Here are 10 words every Christian should know—and be able to explain—in order to “be prepared to give an answer to everyone who asks you to give the reason for the hope that you have” (1 Peter 3:15).
1. Faith
Saving faith is not, as is commonly believed, a blind faith. There are three aspects of saving faith:knowledge of Christ and his salvific work;
agreement that the claims of Christianity are true;
hearty trust in Christ alone for our salvation.
Faith is the instrument through which, by God’s grace, Christ’s perfect righteousness and atoning sacrifice are credited to us. It is God’s gift, not a work of any kind (Eph. 2:8-9). For more on the definition of faith, please click here.
2. Grace
Grace is one of God’s attributes. According to theologian Louis Berkhof, the grace of God in our redemption in Christis God’s free, sovereign undeserved favor or love to man, in his state of sin and guilt, which manifests itself in the forgiveness of sin and deliverance from His justice. (Systematic Theology, p. 427).

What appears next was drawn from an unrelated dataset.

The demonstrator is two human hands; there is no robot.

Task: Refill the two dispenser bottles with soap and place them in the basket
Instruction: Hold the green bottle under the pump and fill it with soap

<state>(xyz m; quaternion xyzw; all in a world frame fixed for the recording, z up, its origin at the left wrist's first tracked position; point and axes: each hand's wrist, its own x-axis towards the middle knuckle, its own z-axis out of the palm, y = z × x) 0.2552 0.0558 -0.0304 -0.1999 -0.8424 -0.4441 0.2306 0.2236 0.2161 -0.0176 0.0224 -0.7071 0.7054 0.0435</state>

There is nothing we have done or could ever do to merit God’s grace. We receive it by God’s sovereign choice alone (Rom. 11:5-6).
3. Peace
There are two aspects to peace—objective and subjective. Just as two countries have a status of peace with each other through official agreements, so Christians are declared at peace with God through Jesus Christ (Rom. 5:1). This means that we still have the status of peace with God regardless of how we feel or how well we keep his commands at any given time.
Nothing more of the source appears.